Torah – the Five Books of Moses – is filled with mitzvot, commandments.  The word mitzvah has been distilled in recent times to mean “good deed.”  But this is a simplification that neglects the values of the original words.  The Talmud, the “oral Torah” of the early rabbis, understands these commandments in a variety of ways.
One teaching says that all mitzvot are rules about relationship, either between one person and another or between a person and God.  Those things seen as the Jewish “religion” typically fall into the latter category, but in fact even those that are about interpersonal relationships are ultimately about God.  We are all made, according to Torah, “in the image of God,” and thus every encounter with another person is an encounter with a bit of godliness.  And ultimately it is through our relationships with each other that we come to know God.
An example: The mitzvah, “ve’ahavta lereyacha kamocha,” love your neighbor as yourself (Leviticus 19:18) – and the mitzvah, “ve’ahavta et Adonai Elohecha,” love your God (Deuteronomy 6:5).  The former is described by Hillel as “the whole of Judaism, all the rest is commentary,” while the latter is recited as part of the Shema in virtually every Jewish prayer service and at bedtime.  This is a commandment that encompasses emotion and experience, but also holds expectations for behavior.
Rituals help us focus.  The act of putting on a kippah (yarmulke – head covering) or a tallit (prayer shawl) or tefillin – all “commanded” through mitzvot, and all nearly unique to Judaism – can bring the prayers we are about to recite (which are not very unique) into a physical, tangible experience.  The actions and the order and timing of prayer, not the language in which the prayers are spoken nor the words themselves – this is Jewish religion.

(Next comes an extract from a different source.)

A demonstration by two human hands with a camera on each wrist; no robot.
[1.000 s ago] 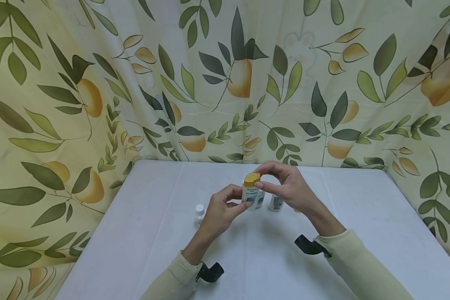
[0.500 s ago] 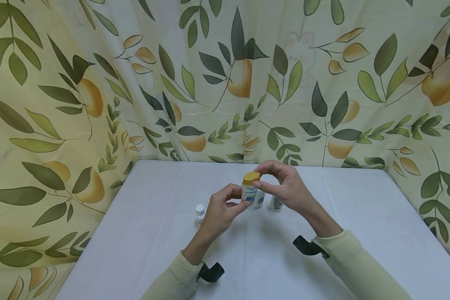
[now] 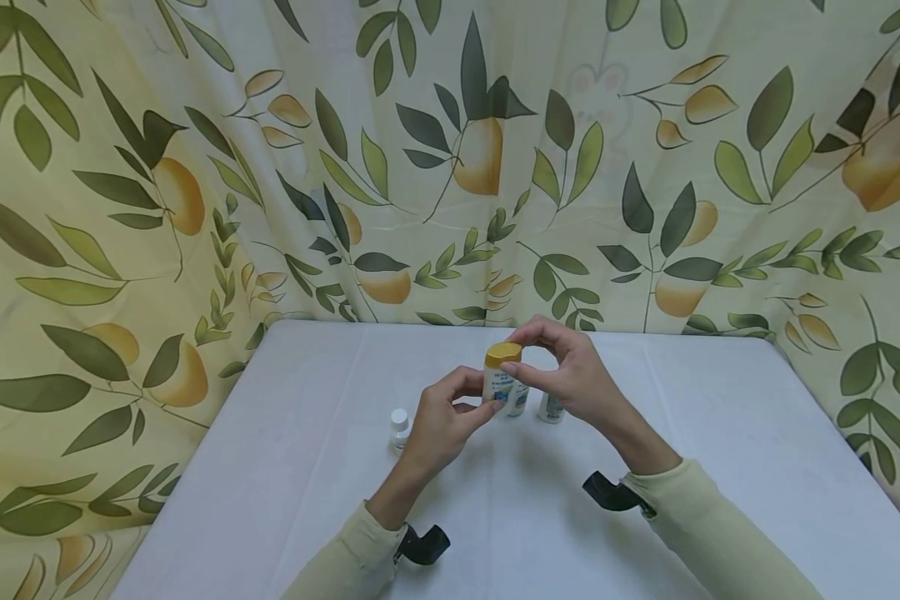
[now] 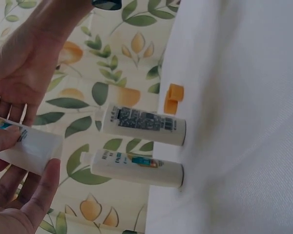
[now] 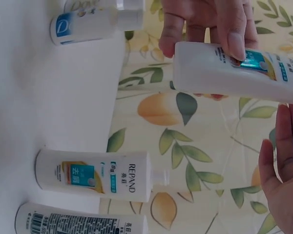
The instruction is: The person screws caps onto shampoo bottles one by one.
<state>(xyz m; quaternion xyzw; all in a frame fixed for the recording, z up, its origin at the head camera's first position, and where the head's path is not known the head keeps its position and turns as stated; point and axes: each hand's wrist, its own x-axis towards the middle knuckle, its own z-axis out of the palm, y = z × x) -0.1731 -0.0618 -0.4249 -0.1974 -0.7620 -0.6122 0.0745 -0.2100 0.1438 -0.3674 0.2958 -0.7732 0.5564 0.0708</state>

We are commanded to remember the story of the Exodus.  The Passover seder is traditionally a family occasion, and is celebrated by more Jews than any other holiday, including people who have left the “religious” part of Judaism behind.  There are literally hundreds of different haggadot telling the story of coming to freedom – often in contemporary terms, and sometimes with no clear religious context.  The gathering in of family and friends, the sharing of a story, the reminder that we are not the first generation to struggle – this is Jewish religion and Jewish community.
The practice of mitzvot has necessarily evolved over the generations.  We no longer sacrifice in a Temple that no longer stands. Artistic variations of ritual garments and utensils (e.g. candlesticks) in every generation.  Judaism will continue to evolve.  But the ideas and rituals of Judaism are religious – whether or not an individual who identifies with Judaism identifies as religious.  So I would argue that we are not losing our religion, but rather continuing to change and shape our religion even as it shapes us.